• WHAT IS EXPECTED: Return every line of the data below exactly, but do not include the images.

• INPUT DATA:
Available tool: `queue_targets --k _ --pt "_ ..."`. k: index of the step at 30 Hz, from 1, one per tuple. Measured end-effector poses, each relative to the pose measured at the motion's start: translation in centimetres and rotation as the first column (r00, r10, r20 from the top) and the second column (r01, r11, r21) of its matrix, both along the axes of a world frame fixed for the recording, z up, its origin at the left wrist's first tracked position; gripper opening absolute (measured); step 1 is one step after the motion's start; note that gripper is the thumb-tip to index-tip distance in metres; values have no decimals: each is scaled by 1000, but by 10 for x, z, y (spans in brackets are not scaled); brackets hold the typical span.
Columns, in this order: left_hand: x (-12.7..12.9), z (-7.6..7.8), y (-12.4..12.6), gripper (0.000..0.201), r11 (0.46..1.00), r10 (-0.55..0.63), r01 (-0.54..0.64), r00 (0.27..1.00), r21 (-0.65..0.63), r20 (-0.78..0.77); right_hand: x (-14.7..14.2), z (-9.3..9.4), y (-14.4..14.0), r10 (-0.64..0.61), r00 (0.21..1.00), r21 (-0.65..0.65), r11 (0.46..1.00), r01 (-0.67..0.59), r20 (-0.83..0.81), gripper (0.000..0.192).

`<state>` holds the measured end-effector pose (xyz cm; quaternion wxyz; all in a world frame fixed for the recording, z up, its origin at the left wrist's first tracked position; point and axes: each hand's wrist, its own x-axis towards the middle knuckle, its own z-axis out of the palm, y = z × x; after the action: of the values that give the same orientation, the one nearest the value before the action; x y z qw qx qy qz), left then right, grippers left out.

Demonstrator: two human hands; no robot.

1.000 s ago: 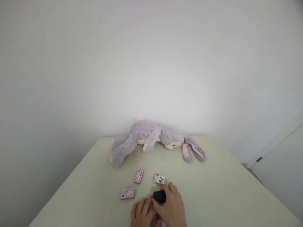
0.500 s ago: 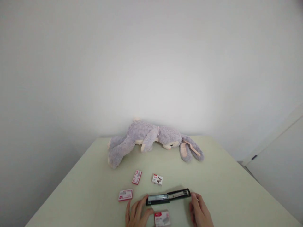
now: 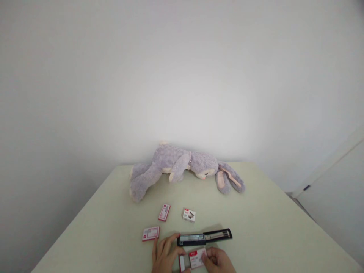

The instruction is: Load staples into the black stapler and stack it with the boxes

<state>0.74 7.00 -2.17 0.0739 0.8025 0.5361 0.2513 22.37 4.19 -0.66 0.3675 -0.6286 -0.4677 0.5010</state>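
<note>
Between the index finger and thumb of my left hand (image 3: 166,256) is a narrow white piece with red edges (image 3: 182,262), apparently part of a staple box. Another fingertip of that hand reaches the left end of the opened black stapler (image 3: 192,239), which lies flat with its metal rail showing. My right hand (image 3: 217,259) pinches a red-and-white staple box (image 3: 197,258) by its right side, slightly tilted, just in front of the stapler. A gap separates the box from the narrow piece. Whether anything is inside the box cannot be seen.
Two flat pink-and-white boxes (image 3: 151,233) (image 3: 164,212) lie at the left, and a small white box with a clip picture (image 3: 189,215) sits behind the stapler. A grey plush rabbit (image 3: 173,159) lies along the wall at the back of the pale table (image 3: 113,212).
My right hand has left the stapler's right end and moved left to grip the staple box. The box has tilted, and a narrow white piece now shows beside it. The stapler shifted slightly right.
</note>
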Motion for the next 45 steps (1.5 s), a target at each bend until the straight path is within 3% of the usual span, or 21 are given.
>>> queue_targets --k 5,8,12,15,17,22,27,30,32,37,40,45 --pt "-8 0 1 36 999 -20 20 1000 44 -16 30 10 -3 -39 980 25 999 35 195 49" --pt "-5 1 0 36 996 -7 9 1000 84 -28 28 18 0 -24 936 106 994 -15 351 47" --pt "2 6 -1 36 994 17 -14 999 111 -30 -4 24 15 75 971 171 979 -116 227 57" --pt "5 8 -2 34 992 53 -48 998 118 -38 -31 19 26 71 997 105 992 -69 -17 65" --pt "5 6 -1 33 991 65 -59 997 121 -51 -43 14 32 48 995 77 996 -41 -91 65" --pt "2 -4 2 39 988 57 -46 996 149 -70 -56 14 40 38 999 157 987 -44 36 36" --pt "-3 -6 1 43 986 25 -17 999 164 -48 -55 40 43 54 984 238 967 -93 169 18" --pt "-9 -6 -2 40 995 15 -10 999 104 -51 -44 56 37 113 938 248 948 -200 328 16" --pt "-13 -6 -3 36 999 -18 19 999 33 -48 -34 60 31 205 866 202 924 -325 456 15" --pt "-25 -2 3 40 968 -216 212 976 -136 -12 -23 48 19 327 720 91 876 -475 613 29" --pt "-28 3 6 44 957 -231 229 973 -181 7 -28 41 17 349 711 67 872 -485 610 31" --pt "-33 4 6 47 952 -233 235 972 -196 36 -27 41 15 391 776 125 852 -509 494 33"
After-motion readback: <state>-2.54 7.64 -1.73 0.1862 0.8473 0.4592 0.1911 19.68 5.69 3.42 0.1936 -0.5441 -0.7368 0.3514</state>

• RESPONSE AREA:
Available tool: `queue_targets --k _ --pt "_ ..."`. k: index of the step at 30 Hz, from 1, one per tuple. Measured end-effector poses, each relative to the pose measured at the motion's start: translation in centimetres and rotation as the first column (r00, r10, r20 from the top) and the second column (r01, r11, r21) of its matrix, both along the axes of a world frame fixed for the recording, z up, its origin at the left wrist's first tracked position; gripper opening absolute (measured); step 1 is one step after the motion's start; note that gripper is the thumb-tip to index-tip distance in metres; values have no decimals: each is scaled by 1000, but by 10 for x, z, y (spans in brackets are not scaled); brackets hold the typical span.
Columns, in this order: left_hand: x (-12.7..12.9), z (-7.6..7.8), y (-12.4..12.6), gripper (0.000..0.201), r11 (0.46..1.00), r10 (-0.55..0.63), r01 (-0.54..0.64), r00 (0.27..1.00), r21 (-0.65..0.63), r20 (-0.78..0.77); right_hand: x (-14.7..14.2), z (-9.3..9.4), y (-14.4..14.0), r10 (-0.64..0.61), r00 (0.21..1.00), r21 (-0.65..0.65), r11 (0.46..1.00), r01 (-0.67..0.59), r20 (-0.83..0.81), gripper (0.000..0.192).

`<state>` holds the measured end-effector pose (xyz cm; quaternion wxyz; all in a world frame fixed for the recording, z up, its origin at the left wrist's first tracked position; point and axes: each hand's wrist, its own x-axis towards the middle knuckle, its own z-axis out of the palm, y = z × x; after the action: of the values that give the same orientation, the one nearest the value before the action; x y z qw qx qy qz), left then right, grippers left out.

Demonstrator: two human hands; no robot.

1.000 s ago: 
0.500 s ago: 
now: 

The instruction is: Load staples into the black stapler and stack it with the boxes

<state>0.74 7.00 -2.17 0.0739 0.8025 0.5361 0.2513 22.37 4.19 -0.66 0.3675 -0.6286 -0.4677 0.5010</state>
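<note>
Between the index finger and thumb of my left hand (image 3: 166,256) is a narrow white piece with red edges (image 3: 182,262), apparently part of a staple box. Another fingertip of that hand reaches the left end of the opened black stapler (image 3: 192,239), which lies flat with its metal rail showing. My right hand (image 3: 217,259) pinches a red-and-white staple box (image 3: 197,258) by its right side, slightly tilted, just in front of the stapler. A gap separates the box from the narrow piece. Whether anything is inside the box cannot be seen.
Two flat pink-and-white boxes (image 3: 151,233) (image 3: 164,212) lie at the left, and a small white box with a clip picture (image 3: 189,215) sits behind the stapler. A grey plush rabbit (image 3: 173,159) lies along the wall at the back of the pale table (image 3: 113,212).
My right hand has left the stapler's right end and moved left to grip the staple box. The box has tilted, and a narrow white piece now shows beside it. The stapler shifted slightly right.
</note>
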Motion for the next 45 steps (1.5 s), a target at each bend until the straight path is within 3% of the usual span, or 21 are given.
>>> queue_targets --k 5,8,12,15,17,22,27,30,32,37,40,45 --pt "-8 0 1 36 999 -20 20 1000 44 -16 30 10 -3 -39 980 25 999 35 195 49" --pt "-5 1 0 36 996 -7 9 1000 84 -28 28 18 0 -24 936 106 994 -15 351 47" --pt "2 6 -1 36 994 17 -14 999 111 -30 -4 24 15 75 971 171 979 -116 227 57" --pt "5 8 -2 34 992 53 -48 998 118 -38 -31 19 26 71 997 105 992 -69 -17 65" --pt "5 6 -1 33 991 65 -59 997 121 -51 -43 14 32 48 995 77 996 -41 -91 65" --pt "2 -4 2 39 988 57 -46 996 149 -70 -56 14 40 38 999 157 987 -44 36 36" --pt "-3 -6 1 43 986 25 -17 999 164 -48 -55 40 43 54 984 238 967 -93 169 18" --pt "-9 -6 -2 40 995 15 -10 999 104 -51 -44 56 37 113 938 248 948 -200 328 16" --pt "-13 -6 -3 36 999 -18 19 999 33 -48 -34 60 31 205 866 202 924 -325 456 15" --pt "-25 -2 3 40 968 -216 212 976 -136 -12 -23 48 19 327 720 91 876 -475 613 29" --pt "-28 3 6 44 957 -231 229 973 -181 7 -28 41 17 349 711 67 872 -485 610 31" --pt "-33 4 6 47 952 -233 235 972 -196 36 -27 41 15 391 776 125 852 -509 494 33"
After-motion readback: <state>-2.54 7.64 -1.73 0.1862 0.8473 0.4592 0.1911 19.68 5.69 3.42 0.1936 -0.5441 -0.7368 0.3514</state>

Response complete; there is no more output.